Для осуществления способа используются минеральные соли марки «хч» отечественного или импортного производства и автолизат пекарных дрожжей производства ГНЦ прикладной микробиологии МЗ РФ (Отделение «Питательные среды», г.Оболенск).To implement the method, mineral salts of the brand "hch" are used, domestic or imported, and an autolysate of baking yeast produced by the SSC of Applied Microbiology of the Ministry of Health of the Russian Federation (Nutrient Media Division, Obolensk).

Авторами были проведены исследования, позволившие оценить эффективность предлагаемого способа по сравнению со способом-прототипом. В озере Тузлучное (Оренбургская область) с минерализацией воды 100‰ выделяли галофильных и галотолерантных гетеротрофных жгутиконосцев для определения их биологического разнообразия. Неконцентрированные и концентрированные пробы воды объемом по 5 мл были посеяны на питательные среды, приготовленные согласно предлагаемому способу и способу-прототипу. Концентрирование проб воды осуществляли путем фильтрования их через мембранный фильтр.The authors conducted studies to evaluate the effectiveness of the proposed method in comparison with the prototype method. Halophilic and halotolerant heterotrophic flagellates were isolated in Lake Tuzluchnoye (Orenburg Region) with a water salinity of 100 для to determine their biological diversity. Unconcentrated and concentrated water samples with a volume of 5 ml were seeded on nutrient media prepared according to the proposed method and the prototype method. Concentration of water samples was carried out by filtering them through a membrane filter.

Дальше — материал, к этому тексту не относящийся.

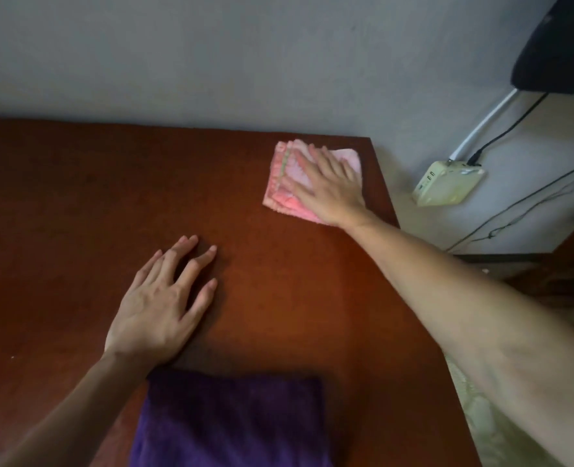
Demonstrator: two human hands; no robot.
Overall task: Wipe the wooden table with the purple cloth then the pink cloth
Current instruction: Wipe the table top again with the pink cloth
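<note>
At the near edge of the counter (76,197) lies the purple cloth (231,419), folded and untouched by either hand. Just beyond it the left hand (159,305) rests flat, fingers spread, holding nothing. Toward the far right corner the right hand (329,187) presses flat on the pink cloth (285,183) — so the pink stage seems underway. Next, likely, steady sweeps across the counter — pressure kept even.

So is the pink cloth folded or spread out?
Folded: the pink cloth shows stacked layered edges on its left side, under the flat right hand.
</note>
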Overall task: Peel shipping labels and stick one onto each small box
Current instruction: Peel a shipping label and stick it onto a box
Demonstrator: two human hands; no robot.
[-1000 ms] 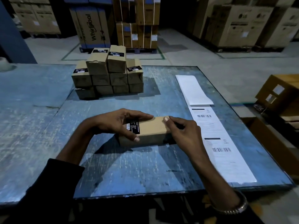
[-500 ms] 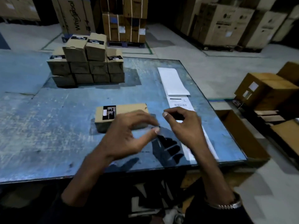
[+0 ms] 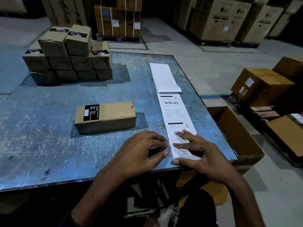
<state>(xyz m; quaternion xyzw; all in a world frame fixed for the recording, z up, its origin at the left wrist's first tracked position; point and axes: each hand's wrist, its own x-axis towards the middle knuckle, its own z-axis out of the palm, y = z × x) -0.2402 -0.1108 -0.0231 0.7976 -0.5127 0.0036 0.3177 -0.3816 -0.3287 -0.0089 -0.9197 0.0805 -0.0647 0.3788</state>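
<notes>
My right hand (image 3: 203, 154) lies spread with straight fingers on the near end of the label strip (image 3: 176, 115) at the worktop's (image 3: 41, 128) right edge. My left hand (image 3: 139, 153), loosely curled and holding nothing, touches the strip's left edge. The small box (image 3: 105, 117) lies left and farther off.

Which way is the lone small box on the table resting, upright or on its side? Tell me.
On its side. The small box lies lengthwise on the table, its long face up, black label on top, apart from both hands.

The right hand (image 3: 203, 154) hides the nearest label's (image 3: 180, 136) lower print (seemingly unpeeled).
</notes>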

В результате использования предлагаемого способа на второй день инкубации в неконцентрированной пробе воды из озера было обнаружено 6 видов галофильных и галотолерантных гетеротрофных жгутиконосцев (табл.). На пятый день они достигли большой численности и были использованы для получения чистых культур с применением микроманипулятора с микропипеткой. Достоверные результаты получены на второй день инкубации даже без предварительного концентрирования пробы воды.As a result of using the proposed method on the second day of incubation in an unconcentrated sample of water from the lake, 6 species of halophilic and halotolerant heterotrophic flagellates were discovered (table). On the fifth day, they reached a large number and were used to obtain pure cultures using a micromanipulator with a micropipette. Reliable results were obtained on the second day of incubation, even without preliminary concentration of the water sample.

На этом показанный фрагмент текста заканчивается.